La bibliothèque libre.
Aller à la navigation Aller à la recherche
Cette page a été validée par deux contributeurs.


Le Fils du capitaine



— Alors, c’est décidé ? demanda le colonel, lorsque le sergent Dalbrecq eut accouru à son appel, c’est décidé, tu ne veux pas de permission ?

— Non, mon colonel.

La réponse fut nette. Debout devant son supérieur, les talons joints, l’homme avait une figure énergique, barrée de deux cicatrices, qui semblaient avoir rétréci la peau des joues et fait saillir les pommettes.
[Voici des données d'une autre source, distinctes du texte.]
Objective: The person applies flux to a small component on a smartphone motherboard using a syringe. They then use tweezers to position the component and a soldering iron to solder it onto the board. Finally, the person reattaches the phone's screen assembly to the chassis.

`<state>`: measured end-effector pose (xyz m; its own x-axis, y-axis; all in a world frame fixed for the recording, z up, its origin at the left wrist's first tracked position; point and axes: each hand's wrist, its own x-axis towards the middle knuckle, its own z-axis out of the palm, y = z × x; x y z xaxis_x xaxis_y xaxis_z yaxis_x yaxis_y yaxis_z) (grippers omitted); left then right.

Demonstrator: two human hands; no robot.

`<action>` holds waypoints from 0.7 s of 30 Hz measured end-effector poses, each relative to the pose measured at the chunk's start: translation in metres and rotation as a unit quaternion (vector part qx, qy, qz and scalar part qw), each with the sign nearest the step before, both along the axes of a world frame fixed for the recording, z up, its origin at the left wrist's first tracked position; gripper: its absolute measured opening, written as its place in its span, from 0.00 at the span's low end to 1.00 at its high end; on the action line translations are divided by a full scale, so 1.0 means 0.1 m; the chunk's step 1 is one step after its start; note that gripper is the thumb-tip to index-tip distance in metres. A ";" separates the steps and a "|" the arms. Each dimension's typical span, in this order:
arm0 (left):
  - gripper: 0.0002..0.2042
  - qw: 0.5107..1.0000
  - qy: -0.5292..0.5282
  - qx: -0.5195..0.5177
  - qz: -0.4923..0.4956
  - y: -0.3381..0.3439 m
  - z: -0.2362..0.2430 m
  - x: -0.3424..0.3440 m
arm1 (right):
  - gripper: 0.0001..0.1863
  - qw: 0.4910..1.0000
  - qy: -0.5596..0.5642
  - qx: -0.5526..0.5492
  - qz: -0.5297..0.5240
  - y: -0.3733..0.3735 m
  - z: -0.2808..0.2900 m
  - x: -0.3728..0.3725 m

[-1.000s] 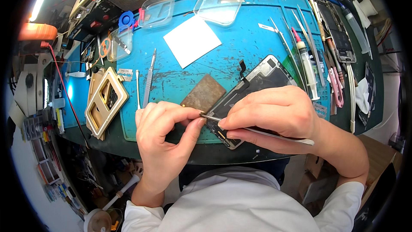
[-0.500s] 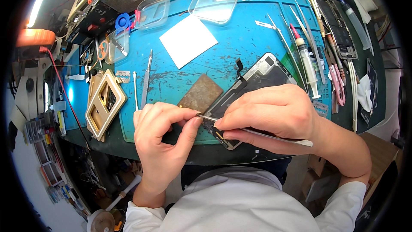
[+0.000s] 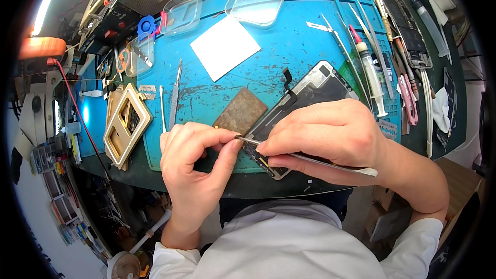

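Note:
My left hand [image 3: 196, 163] is closed, its thumb and forefinger pinching a small dark piece [image 3: 238, 136] too tiny to identify. My right hand [image 3: 330, 142] grips a pair of metal tweezers [image 3: 361, 171], whose tips meet that piece at the left fingertips. Below both hands lies a phone screen assembly [image 3: 321, 92], tilted on the mat, with a black flex cable [image 3: 287, 78] sticking out from its edge. The right hand hides much of its lower part. A flat brownish metal plate [image 3: 241, 109] rests beside it, just beyond the left fingertips.
On the blue work mat [image 3: 206, 85] are a white square pad [image 3: 225, 48], a scalpel [image 3: 176, 93] and clear plastic trays [image 3: 256, 2]. Syringe [image 3: 370, 75], tweezers and a pink-handled tool [image 3: 408, 101] line the right side. A beige frame-shaped holder [image 3: 127, 124] stands left.
The whole view has shifted very slightly. Both hands keep the same hold, with the tweezer tips still at the left fingertips.

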<state>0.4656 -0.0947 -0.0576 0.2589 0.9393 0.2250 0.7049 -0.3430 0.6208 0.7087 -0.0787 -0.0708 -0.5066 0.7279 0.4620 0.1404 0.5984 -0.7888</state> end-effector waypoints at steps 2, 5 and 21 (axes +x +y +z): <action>0.08 1.000 0.001 -0.002 0.002 0.00 0.00 0.00 | 0.11 1.000 0.003 0.000 -0.003 -0.01 -0.01 0.00; 0.08 1.000 0.003 -0.004 0.004 0.00 0.01 0.01 | 0.11 1.000 0.007 0.003 -0.004 0.00 -0.01 -0.01; 0.08 1.000 -0.001 0.001 -0.001 0.01 0.00 0.00 | 0.09 0.999 0.017 0.014 -0.037 -0.02 0.01 -0.05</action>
<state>0.4656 -0.0934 -0.0574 0.2607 0.9381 0.2280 0.7024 -0.3463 0.6218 0.7038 -0.0807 -0.0697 -0.4345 0.7501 0.4985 0.1584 0.6085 -0.7775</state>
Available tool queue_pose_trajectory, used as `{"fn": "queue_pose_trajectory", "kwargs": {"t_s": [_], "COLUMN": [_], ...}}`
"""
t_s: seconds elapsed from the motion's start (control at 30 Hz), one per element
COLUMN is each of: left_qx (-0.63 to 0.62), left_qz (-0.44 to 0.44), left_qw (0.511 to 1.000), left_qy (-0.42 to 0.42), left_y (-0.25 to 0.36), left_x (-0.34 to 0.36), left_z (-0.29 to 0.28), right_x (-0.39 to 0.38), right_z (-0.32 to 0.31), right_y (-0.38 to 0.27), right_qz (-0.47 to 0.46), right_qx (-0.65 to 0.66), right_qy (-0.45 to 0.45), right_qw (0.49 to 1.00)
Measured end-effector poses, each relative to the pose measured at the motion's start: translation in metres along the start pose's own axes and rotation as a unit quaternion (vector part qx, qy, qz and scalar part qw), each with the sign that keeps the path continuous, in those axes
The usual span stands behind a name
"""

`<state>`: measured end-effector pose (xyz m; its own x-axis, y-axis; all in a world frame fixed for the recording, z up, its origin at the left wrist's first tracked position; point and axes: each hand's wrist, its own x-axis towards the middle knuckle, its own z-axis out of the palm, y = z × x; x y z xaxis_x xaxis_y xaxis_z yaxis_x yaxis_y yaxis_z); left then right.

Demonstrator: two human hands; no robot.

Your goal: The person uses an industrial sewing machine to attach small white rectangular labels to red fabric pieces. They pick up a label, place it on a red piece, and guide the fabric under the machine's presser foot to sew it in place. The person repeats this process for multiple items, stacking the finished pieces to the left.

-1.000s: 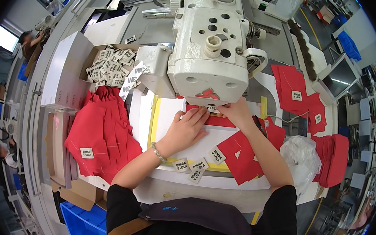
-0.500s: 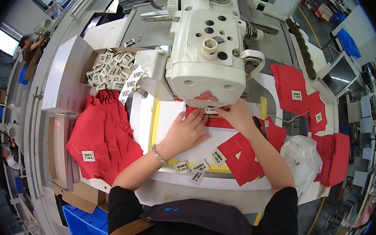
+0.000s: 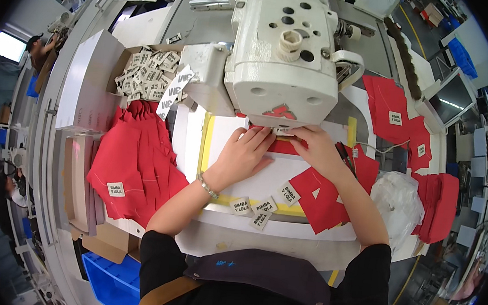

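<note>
Beneath the front of a white sewing machine head point(image 3: 285, 78), a small white label point(image 3: 281, 131) with dark print lies on a piece of red fabric point(image 3: 287, 147). My left hand point(image 3: 244, 155) rests on the fabric's left part, fingers stretched and thumb apart, fingertips at the label's left edge. From the other side, my right hand point(image 3: 318, 151) has its fingers bent together at the label's right edge, apparently pinching it. The machine head partly hides the label's top and the fabric behind it. Several loose labels point(image 3: 240, 205) lie on the work surface close to me.
At left, a box of labels point(image 3: 149, 74) stands behind a pile of red fabric pieces point(image 3: 133, 160). To the right are cut red pieces point(image 3: 318, 202), dark-handled scissors or snips point(image 3: 345, 155), a clear plastic bag point(image 3: 396, 203) and stacked red fabric point(image 3: 437, 207). A blue crate point(image 3: 110, 283) sits low at left.
The whole view has shifted slightly, so the machine sits higher and farther right in it. My right fingers are more bent at the label; my left hand stays on the fabric.
</note>
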<state>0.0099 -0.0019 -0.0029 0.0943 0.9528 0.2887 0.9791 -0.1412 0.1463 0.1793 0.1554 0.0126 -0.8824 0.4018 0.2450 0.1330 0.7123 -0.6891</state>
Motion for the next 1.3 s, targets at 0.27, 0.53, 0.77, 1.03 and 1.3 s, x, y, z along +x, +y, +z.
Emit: {"fn": "queue_pose_trajectory", "kwargs": {"t_s": [0.27,0.53,0.77,1.03,1.3], "left_qx": [0.010,0.024,-0.042,-0.302,-0.370], "left_qz": [0.038,0.040,0.024,-0.003,-0.008], "left_qw": [0.999,0.998,0.998,0.941,0.910], "left_qy": [0.027,0.029,0.049,-0.151,-0.185], "left_y": [0.003,0.008,0.012,0.039,0.041], "left_x": [0.003,0.003,0.003,-0.032,-0.047], "left_z": [0.008,0.010,0.004,-0.034,-0.022], "right_x": [-0.003,-0.007,-0.006,-0.009,-0.022], "right_z": [0.012,0.016,0.017,0.012,-0.002], "right_y": [0.014,0.019,0.016,0.011,-0.007], "right_qz": [-0.039,-0.062,-0.053,-0.052,0.023], "right_qx": [-0.059,-0.104,-0.104,-0.095,-0.026], "right_qy": [0.020,0.038,0.036,0.056,0.102], "right_qw": [0.997,0.992,0.993,0.993,0.994]}}
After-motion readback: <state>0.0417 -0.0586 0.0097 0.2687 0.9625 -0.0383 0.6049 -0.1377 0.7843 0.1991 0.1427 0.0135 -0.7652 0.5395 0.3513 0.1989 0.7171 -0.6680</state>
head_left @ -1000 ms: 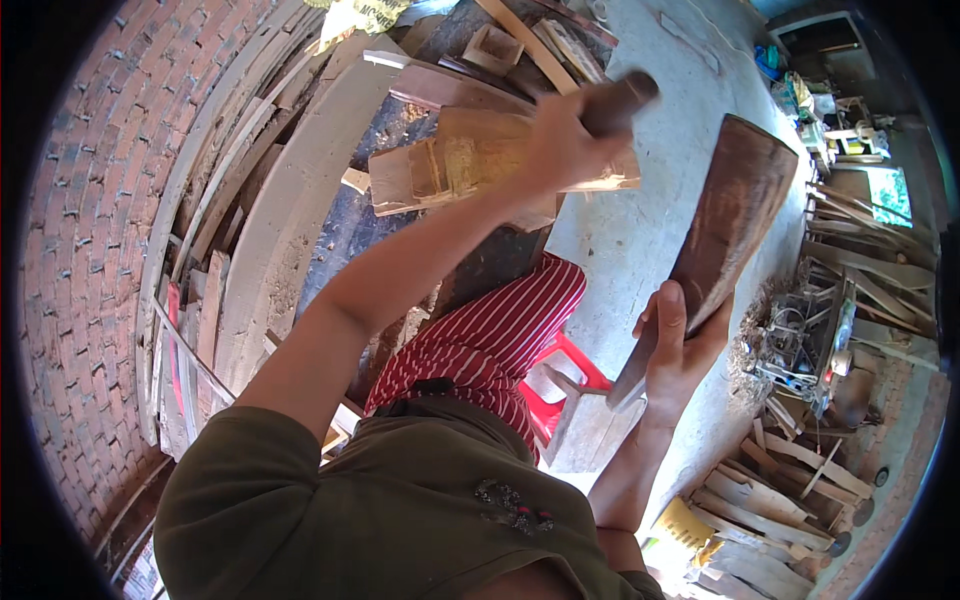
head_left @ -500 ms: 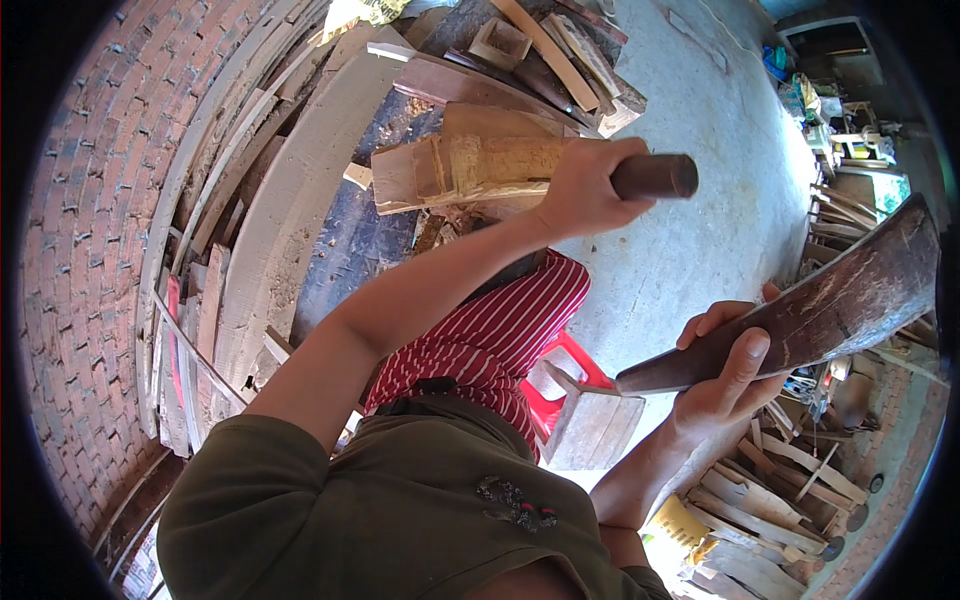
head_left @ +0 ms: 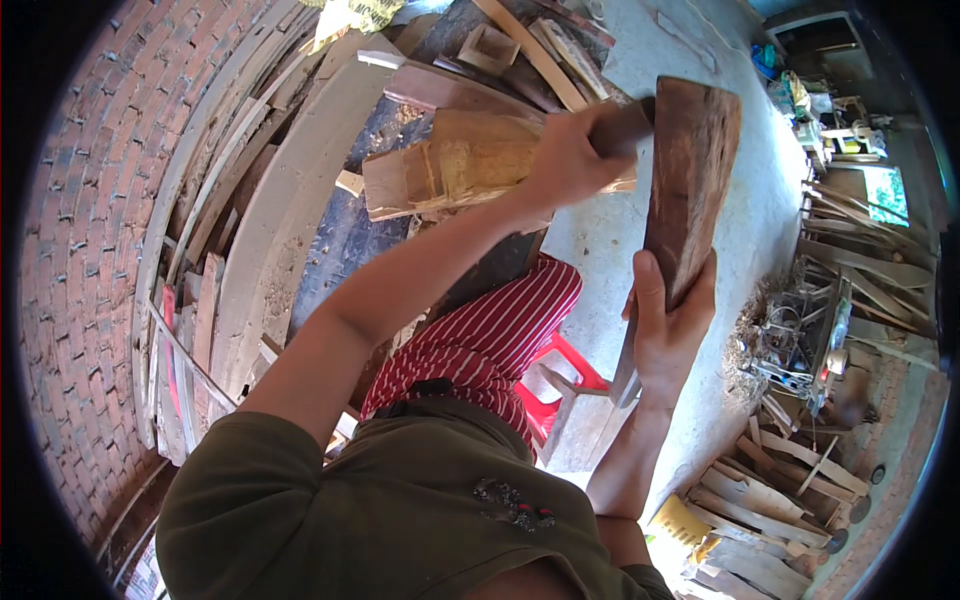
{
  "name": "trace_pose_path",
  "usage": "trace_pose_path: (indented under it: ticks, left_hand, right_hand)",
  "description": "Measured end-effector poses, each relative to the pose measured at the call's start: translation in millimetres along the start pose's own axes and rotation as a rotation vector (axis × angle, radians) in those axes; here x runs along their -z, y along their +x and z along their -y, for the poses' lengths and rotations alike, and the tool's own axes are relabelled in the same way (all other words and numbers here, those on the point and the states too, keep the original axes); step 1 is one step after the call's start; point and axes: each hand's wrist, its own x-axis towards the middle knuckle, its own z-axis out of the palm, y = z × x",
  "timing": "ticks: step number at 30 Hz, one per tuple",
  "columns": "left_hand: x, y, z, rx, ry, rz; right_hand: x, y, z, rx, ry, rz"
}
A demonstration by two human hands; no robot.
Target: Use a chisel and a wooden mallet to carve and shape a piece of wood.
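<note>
My left hand (head_left: 575, 160) is closed round a dark cylindrical wooden handle (head_left: 622, 128), like that of a chisel; any blade is hidden. My right hand (head_left: 670, 325) grips a dark, club-shaped wooden mallet (head_left: 692, 180), held upright. The mallet's broad head meets the right end of the handle, or comes so close that I cannot see a gap. Below and left of my left hand lies a wooden block (head_left: 475, 160), yellowish and carved in its middle, with a paler brown left end.
Long planks (head_left: 300, 210) lean along the brick wall (head_left: 110, 200) on the left. Wood offcuts (head_left: 470, 90) lie beyond the block. A red plastic stool (head_left: 590, 368) stands by my striped trouser leg. More timber (head_left: 780, 500) and tools (head_left: 800, 345) lie at the right.
My right hand has swung the mallet leftward and upright, bringing its head against or close to the handle's end. My left hand has shifted slightly left, still gripping the handle.
</note>
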Motion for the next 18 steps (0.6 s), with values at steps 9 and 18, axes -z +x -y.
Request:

Les yeux étaient petits et louchaient, ce qui donnait au regard une expression un peu fuyante.

À la poitrine, deux décorations, la médaille militaire et la Croix de guerre avec quatre citations.

Le colonel reprit :

— Écoute, Dalbrecq, je ne connais pas ton père ; mais comme ancien capitaine de gendarmerie, il a cru pouvoir m’écrire, ainsi que je te l’ai dit… Il se sent vieux. Et puis, il sait que tu te bats… comment dirais-je ? Que tu te bats comme un fou… Donc, il a peur qu’il ne t’arrive quelque chose, et il veut te voir. C’est tout naturel. Aussi tu vas partir demain.

— Non, mon colonel.

— Mais bougre d’entêté, puisque je n’ai pas besoin de toi pour le moment ! Pas de mission dangereuse. Alors, tu n’as plus rien à faire ici. Va-t’en.

— Non, mon colonel.

L’officier lui appliqua la main sur l’épaule.